Haiti's post-disaster disaster
Was there a post-disaster disaster in Haiti? In other words, was the relief operation that followed the 2010 earthquake in "the Republic of NGOs" - a fiasco?
There are now so many well-documented criticisms - the latest is Jonathan Katz's book, The Big Truck That Went By: How the World Came to Save Haiti and Left Behind a A Disaster - that surely there's a need for a independent inquiry to attempt an assessment of the performance of NGOs, the United Nations and a government facing an avalanche of uncoordinated advisers.
The problem is that the task is so big that the inquiry itself might be overwhelmed. Perhaps different groups should look at themselves, focussing on specific questions. The UN, for example, on why its response to the charge that the cholera epidemic originated in the UN peacekeepers' camp was so lamentable, or why the agreed claims commission for Haitians' grievances was never established. An international media group could investigate and document whether reporters flown in for a few days to cover the emergency took the easy option by reporting the comments of the NGOs and the UN as gospel instead of treating them as part of the cacophony of voices with their own vested interests.

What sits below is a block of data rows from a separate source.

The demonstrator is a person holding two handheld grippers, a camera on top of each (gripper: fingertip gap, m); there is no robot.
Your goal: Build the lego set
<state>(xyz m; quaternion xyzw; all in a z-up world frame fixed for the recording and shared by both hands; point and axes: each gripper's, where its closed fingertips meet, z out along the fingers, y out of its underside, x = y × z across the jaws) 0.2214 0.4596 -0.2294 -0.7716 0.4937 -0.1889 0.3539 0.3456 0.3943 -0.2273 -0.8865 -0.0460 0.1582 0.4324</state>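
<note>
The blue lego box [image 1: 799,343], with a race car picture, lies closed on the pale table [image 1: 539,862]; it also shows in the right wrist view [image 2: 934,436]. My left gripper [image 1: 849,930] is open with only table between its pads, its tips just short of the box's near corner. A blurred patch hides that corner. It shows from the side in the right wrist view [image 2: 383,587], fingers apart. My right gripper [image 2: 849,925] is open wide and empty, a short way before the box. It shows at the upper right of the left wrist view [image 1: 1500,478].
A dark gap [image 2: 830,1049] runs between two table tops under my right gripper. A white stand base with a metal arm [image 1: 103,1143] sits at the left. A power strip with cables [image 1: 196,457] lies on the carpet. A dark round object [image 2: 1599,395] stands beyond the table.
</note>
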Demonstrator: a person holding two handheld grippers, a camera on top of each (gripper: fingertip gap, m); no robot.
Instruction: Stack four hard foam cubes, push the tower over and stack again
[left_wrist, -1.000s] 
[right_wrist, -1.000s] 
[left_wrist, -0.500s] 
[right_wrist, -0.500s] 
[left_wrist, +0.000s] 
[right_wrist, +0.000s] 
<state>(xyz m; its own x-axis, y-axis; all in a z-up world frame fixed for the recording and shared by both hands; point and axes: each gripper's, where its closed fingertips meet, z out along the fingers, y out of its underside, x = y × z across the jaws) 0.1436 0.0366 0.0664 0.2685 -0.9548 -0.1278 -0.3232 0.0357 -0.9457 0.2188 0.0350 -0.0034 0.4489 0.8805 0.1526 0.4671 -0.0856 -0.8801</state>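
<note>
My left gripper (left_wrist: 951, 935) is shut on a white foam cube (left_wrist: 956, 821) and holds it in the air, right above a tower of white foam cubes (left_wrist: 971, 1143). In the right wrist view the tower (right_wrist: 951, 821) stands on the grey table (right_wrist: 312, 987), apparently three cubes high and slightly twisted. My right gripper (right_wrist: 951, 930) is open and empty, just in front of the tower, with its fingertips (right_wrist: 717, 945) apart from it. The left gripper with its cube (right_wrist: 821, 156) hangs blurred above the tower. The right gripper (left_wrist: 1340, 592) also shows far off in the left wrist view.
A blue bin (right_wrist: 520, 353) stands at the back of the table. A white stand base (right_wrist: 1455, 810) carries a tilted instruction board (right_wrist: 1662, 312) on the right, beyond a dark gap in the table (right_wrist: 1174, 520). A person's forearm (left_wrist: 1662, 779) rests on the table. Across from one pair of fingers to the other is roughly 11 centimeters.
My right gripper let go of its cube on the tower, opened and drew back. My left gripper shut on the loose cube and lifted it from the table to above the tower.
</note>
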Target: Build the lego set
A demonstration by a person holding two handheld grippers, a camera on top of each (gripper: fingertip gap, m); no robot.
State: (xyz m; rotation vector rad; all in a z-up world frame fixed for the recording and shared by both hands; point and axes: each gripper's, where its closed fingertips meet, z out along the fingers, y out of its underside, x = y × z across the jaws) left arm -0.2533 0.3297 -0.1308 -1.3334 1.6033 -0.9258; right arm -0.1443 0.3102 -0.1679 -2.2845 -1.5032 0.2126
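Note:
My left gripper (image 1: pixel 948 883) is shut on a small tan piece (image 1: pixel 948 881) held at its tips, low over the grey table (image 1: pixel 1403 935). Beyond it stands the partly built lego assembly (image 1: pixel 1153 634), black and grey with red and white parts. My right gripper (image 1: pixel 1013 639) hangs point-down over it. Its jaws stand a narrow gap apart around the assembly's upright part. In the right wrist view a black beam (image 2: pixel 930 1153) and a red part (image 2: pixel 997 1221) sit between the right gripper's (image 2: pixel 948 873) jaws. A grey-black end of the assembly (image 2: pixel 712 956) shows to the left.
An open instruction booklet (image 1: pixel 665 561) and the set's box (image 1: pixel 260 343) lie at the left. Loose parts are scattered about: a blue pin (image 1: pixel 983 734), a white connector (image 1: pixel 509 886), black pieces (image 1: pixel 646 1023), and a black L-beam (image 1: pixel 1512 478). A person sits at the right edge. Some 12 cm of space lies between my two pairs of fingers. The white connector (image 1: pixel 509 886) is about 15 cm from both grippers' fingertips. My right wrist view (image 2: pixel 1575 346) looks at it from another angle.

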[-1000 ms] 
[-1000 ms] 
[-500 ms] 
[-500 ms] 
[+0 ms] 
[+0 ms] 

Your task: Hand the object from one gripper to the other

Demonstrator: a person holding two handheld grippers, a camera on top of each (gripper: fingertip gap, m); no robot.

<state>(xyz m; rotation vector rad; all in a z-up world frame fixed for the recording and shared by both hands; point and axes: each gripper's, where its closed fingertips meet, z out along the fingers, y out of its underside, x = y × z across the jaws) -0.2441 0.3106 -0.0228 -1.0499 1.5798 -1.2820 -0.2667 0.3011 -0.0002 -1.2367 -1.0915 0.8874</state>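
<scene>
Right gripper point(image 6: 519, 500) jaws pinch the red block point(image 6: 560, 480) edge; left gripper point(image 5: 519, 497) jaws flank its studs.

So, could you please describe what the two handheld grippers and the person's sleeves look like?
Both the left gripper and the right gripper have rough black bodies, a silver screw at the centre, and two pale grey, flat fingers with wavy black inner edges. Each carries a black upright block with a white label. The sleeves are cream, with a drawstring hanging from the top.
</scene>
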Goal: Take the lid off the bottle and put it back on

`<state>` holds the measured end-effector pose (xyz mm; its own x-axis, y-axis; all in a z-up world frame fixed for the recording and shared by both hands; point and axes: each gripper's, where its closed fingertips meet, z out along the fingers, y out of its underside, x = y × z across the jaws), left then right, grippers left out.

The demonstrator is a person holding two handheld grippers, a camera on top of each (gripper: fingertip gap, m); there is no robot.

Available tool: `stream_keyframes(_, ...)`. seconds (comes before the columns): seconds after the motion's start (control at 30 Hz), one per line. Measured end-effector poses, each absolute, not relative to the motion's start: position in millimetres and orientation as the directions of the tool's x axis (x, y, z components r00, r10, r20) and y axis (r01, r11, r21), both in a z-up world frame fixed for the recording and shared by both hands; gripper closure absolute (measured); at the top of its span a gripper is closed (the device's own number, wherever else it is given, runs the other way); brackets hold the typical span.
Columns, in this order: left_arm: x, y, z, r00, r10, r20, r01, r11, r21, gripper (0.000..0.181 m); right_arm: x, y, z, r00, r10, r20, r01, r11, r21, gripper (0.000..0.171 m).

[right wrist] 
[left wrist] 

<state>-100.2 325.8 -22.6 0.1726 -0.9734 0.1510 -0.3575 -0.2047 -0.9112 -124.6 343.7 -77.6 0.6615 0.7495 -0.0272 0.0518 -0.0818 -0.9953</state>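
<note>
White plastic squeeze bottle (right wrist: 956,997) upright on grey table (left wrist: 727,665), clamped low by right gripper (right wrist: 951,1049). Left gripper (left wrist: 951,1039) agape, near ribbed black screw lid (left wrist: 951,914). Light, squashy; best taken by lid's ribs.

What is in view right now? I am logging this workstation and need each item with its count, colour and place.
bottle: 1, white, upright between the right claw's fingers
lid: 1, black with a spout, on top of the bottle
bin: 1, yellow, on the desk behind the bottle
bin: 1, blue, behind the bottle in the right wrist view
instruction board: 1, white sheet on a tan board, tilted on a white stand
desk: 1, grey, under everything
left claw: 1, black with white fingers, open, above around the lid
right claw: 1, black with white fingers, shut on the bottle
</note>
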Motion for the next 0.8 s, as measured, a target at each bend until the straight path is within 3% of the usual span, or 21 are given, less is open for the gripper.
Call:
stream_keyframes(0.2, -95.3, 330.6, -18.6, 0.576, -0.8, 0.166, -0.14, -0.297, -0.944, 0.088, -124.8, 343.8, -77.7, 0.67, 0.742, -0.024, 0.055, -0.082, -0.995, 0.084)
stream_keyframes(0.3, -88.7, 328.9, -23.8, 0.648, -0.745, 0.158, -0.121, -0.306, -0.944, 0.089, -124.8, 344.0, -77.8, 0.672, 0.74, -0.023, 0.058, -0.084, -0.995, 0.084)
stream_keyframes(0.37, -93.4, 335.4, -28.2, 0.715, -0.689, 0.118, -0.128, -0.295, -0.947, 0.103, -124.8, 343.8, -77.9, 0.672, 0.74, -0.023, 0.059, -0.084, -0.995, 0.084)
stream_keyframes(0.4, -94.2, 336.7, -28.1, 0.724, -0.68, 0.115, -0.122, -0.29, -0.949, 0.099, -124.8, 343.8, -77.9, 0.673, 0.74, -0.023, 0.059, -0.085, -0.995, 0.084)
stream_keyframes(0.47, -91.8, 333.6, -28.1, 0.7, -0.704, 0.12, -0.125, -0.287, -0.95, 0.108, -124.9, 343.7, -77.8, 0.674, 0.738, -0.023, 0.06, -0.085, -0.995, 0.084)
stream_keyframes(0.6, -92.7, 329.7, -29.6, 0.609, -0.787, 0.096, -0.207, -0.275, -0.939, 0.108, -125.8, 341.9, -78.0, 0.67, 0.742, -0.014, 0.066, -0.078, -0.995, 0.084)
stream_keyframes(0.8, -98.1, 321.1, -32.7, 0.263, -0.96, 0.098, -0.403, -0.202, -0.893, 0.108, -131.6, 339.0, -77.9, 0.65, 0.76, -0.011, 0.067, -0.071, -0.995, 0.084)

And NGOs could focus on one of the points made in Pooja Bhatia's review of Katz's book in the London Review of Books: "...that's perhaps the biggest problem with aid in Haiti, both private charity (such as the American Red Cross, which received almost half a billion dollars in private donations) and public aid: it's opaque and unaccountable. It's hard to find out even how much is spent on foreigners' salaries and benefits versus services and goods for Haitians. Many of the sins that Haitian officials are accused of - dishonesty, incompetence, lack of transparency - are manifest in their accusers' own practices."